Assigned task -> Retype the material exactly, ending with the line containing "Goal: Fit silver".

------------------------------------------------------------------------

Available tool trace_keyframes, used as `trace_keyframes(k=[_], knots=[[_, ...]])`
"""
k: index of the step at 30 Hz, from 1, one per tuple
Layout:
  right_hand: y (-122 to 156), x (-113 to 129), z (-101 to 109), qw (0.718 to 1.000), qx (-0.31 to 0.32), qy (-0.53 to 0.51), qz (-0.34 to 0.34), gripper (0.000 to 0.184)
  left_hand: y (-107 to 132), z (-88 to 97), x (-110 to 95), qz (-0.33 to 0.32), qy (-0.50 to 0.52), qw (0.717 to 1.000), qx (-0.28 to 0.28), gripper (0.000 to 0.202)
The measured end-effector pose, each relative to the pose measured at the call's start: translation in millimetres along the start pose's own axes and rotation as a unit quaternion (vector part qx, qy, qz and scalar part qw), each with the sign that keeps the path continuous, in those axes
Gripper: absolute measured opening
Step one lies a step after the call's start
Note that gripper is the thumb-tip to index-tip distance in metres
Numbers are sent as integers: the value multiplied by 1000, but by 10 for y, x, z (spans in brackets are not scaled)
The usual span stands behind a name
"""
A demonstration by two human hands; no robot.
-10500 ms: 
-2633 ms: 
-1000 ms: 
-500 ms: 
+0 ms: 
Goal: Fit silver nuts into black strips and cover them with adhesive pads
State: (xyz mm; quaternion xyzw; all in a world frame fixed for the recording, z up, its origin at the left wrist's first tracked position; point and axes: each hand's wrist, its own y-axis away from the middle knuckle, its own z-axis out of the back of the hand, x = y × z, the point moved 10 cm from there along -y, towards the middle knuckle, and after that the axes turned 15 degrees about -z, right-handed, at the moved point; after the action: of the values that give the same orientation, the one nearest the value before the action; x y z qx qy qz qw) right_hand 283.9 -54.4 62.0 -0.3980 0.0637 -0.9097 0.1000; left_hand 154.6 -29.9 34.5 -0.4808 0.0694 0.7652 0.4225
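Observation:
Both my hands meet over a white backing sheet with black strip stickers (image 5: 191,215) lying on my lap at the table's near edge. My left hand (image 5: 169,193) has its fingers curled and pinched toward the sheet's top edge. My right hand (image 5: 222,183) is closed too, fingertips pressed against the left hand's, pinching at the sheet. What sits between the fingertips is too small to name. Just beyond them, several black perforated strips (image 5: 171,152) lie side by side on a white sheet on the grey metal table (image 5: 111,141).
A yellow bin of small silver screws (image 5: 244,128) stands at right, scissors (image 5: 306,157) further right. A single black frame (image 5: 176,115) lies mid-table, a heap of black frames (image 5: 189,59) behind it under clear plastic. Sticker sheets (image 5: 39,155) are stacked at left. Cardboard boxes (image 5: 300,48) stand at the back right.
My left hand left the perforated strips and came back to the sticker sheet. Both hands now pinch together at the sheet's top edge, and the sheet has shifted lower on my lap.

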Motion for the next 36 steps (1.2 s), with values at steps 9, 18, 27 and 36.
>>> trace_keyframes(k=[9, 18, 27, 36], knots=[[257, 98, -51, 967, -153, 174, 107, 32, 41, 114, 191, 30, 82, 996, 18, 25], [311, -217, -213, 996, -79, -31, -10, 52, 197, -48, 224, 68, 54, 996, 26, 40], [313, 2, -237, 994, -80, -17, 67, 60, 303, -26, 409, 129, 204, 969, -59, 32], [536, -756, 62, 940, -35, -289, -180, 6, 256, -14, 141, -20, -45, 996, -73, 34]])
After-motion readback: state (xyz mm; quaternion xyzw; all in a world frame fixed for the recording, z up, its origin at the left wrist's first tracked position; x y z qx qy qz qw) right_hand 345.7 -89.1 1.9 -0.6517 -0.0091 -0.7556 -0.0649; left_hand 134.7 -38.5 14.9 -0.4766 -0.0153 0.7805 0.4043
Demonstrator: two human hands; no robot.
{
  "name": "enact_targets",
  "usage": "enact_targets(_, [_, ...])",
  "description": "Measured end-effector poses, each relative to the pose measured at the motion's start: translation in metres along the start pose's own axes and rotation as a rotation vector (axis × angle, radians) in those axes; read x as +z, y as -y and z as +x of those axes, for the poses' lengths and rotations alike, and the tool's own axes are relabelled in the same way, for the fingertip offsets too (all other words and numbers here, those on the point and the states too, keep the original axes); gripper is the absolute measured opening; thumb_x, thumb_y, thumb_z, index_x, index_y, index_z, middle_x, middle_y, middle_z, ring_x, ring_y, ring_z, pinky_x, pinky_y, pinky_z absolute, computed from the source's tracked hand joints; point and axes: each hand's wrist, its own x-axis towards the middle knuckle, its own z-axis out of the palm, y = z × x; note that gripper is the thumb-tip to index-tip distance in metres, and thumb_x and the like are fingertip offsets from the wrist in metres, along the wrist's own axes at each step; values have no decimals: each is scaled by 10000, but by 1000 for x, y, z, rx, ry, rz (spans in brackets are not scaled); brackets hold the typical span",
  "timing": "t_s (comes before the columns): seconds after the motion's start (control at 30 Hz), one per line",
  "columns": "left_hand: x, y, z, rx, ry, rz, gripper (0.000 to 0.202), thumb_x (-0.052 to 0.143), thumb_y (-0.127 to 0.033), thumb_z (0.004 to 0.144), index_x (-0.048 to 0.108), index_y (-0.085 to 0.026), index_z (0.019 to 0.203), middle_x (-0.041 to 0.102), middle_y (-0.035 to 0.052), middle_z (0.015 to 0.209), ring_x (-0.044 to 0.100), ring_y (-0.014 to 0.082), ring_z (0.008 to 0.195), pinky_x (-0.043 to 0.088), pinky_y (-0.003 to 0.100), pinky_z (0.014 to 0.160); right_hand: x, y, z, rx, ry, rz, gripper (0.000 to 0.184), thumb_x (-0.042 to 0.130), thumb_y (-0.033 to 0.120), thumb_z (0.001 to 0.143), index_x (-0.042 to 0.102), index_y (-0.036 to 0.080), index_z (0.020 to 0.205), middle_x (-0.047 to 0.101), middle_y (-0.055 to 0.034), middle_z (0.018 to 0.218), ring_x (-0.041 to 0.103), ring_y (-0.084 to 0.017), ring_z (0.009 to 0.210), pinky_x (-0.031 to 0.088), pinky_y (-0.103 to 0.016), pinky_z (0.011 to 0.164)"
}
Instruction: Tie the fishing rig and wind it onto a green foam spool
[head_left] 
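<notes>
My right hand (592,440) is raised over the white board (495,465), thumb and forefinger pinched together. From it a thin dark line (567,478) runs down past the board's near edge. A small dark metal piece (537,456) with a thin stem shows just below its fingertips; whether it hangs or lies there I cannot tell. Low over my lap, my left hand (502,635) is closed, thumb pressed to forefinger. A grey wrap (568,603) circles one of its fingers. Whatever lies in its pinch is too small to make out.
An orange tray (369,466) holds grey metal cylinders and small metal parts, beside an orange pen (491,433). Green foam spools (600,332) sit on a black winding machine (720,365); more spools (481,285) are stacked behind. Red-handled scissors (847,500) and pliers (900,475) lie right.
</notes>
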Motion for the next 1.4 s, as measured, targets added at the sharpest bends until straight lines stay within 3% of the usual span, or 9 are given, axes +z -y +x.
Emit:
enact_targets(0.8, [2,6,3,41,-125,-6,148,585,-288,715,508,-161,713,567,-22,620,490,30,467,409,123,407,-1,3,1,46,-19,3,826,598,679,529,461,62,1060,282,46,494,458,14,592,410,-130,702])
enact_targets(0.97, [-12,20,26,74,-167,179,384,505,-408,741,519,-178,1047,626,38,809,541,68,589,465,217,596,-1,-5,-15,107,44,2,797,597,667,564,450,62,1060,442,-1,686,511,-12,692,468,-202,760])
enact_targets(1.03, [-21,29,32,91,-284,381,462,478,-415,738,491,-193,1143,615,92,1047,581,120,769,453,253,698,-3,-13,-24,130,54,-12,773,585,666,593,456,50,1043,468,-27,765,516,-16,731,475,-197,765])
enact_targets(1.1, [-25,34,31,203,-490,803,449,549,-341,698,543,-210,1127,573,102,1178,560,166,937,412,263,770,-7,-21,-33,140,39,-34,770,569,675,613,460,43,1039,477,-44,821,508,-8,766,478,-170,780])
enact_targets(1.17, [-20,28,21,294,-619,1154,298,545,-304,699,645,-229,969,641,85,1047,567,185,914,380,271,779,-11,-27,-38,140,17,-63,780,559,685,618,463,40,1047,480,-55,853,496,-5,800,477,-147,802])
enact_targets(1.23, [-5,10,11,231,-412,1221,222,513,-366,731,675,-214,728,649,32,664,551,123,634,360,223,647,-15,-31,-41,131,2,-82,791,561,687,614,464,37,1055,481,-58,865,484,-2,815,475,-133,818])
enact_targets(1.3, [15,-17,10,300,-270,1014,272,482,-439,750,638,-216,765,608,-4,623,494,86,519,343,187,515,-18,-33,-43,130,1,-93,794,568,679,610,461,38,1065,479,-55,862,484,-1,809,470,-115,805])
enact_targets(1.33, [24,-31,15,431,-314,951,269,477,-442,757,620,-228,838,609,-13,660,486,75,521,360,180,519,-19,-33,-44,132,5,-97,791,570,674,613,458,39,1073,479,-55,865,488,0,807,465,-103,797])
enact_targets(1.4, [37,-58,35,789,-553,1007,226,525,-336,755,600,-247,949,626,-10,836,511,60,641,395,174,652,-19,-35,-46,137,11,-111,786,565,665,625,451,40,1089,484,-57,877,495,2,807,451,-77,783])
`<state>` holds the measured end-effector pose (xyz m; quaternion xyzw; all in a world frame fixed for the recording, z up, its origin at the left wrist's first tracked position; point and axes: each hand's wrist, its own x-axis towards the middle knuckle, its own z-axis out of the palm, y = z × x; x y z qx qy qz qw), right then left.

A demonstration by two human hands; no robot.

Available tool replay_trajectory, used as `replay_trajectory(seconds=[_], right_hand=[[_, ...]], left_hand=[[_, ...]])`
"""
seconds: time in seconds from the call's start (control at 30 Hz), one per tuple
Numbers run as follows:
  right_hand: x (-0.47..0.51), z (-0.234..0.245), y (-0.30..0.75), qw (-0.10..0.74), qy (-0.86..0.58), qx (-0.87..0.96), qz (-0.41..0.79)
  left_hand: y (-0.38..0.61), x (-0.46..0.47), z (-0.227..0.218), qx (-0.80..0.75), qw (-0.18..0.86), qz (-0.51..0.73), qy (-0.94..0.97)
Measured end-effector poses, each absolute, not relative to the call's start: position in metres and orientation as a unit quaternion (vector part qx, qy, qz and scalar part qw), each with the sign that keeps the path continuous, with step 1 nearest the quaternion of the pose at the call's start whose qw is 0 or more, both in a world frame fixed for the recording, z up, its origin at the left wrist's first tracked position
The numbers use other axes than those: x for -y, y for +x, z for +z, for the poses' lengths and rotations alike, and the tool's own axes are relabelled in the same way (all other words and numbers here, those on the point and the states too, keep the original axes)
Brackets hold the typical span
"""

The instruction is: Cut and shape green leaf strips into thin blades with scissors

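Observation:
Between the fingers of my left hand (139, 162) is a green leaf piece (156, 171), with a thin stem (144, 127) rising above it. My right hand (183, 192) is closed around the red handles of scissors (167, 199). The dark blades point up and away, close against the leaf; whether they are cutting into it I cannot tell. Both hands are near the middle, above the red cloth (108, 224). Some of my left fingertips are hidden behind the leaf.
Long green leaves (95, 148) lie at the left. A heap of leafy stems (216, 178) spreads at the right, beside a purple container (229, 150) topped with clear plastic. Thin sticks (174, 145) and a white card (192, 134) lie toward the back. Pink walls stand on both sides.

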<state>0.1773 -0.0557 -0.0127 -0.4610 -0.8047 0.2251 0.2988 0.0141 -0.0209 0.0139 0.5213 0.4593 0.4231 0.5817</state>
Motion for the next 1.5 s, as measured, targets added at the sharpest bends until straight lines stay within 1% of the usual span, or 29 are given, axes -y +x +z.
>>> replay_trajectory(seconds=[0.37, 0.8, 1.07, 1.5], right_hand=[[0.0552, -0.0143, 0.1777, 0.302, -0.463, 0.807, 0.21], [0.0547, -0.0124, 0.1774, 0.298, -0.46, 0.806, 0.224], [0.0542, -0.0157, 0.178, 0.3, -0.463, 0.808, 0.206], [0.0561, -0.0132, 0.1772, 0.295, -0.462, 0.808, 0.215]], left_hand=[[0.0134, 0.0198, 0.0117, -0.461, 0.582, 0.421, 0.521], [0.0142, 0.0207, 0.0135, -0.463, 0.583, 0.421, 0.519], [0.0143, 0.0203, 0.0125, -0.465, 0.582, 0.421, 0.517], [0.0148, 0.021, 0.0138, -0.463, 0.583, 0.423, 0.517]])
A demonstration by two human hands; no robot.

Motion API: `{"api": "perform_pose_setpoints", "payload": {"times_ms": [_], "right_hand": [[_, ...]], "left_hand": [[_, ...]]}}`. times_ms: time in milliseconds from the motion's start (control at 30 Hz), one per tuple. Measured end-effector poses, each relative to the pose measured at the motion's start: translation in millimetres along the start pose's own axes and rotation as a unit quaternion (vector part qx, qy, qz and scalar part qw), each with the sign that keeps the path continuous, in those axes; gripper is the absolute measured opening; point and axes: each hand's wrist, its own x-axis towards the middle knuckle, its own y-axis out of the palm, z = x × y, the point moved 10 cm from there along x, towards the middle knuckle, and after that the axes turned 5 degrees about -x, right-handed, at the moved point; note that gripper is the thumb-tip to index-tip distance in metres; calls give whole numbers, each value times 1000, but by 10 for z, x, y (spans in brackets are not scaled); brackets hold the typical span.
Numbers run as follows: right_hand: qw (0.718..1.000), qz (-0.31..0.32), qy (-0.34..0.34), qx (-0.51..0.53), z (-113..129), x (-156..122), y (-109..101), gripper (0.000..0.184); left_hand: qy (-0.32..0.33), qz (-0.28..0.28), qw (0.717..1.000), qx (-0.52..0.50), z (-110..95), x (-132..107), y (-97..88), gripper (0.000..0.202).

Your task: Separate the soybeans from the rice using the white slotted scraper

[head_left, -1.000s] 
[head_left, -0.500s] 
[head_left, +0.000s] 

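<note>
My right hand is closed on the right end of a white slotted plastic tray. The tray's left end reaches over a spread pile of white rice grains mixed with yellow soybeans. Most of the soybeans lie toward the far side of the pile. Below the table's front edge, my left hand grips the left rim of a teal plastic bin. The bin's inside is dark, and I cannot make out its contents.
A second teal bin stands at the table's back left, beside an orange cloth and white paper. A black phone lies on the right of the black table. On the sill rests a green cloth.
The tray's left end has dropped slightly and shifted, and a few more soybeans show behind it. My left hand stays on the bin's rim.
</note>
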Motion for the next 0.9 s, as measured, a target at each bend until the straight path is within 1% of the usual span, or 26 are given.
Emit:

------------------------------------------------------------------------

Exercise response ->
Available tool trace_keyframes, used as `trace_keyframes(k=[_], knots=[[_, ...]])`
"""
k: index of the step at 30 Hz, from 1, one per tuple
Layout:
  right_hand: y (-122 to 156), x (-113 to 129), z (-101 to 109), qw (0.718 to 1.000), qx (-0.31 to 0.32), qy (-0.53 to 0.51), qz (-0.34 to 0.34), gripper (0.000 to 0.184)
  left_hand: y (-107 to 132), z (-88 to 97), x (-110 to 95), qz (-0.33 to 0.32), qy (-0.50 to 0.52), qw (0.717 to 1.000), qx (-0.28 to 0.28), gripper (0.000 to 0.202)
The measured end-effector pose, each relative to the pose measured at the call's start: translation in millimetres along the start pose's own axes and rotation as a unit quaternion (vector part qx, qy, qz and scalar part qw), each with the sign that keeps the path continuous, in those axes
Gripper: absolute measured opening
Step one lies a step after the call's start
Note that gripper is the thumb-tip to index-tip distance in metres
Numbers are sent as integers: the value multiplied by 1000, but by 10 for y, x, z (spans in brackets are not scaled)
The usual span stands behind a name
"""
A demonstration by two human hands; no robot.
-10500 ms: 
-2633 ms: 
-1000 ms: 
-500 ms: 
+0 ms: 
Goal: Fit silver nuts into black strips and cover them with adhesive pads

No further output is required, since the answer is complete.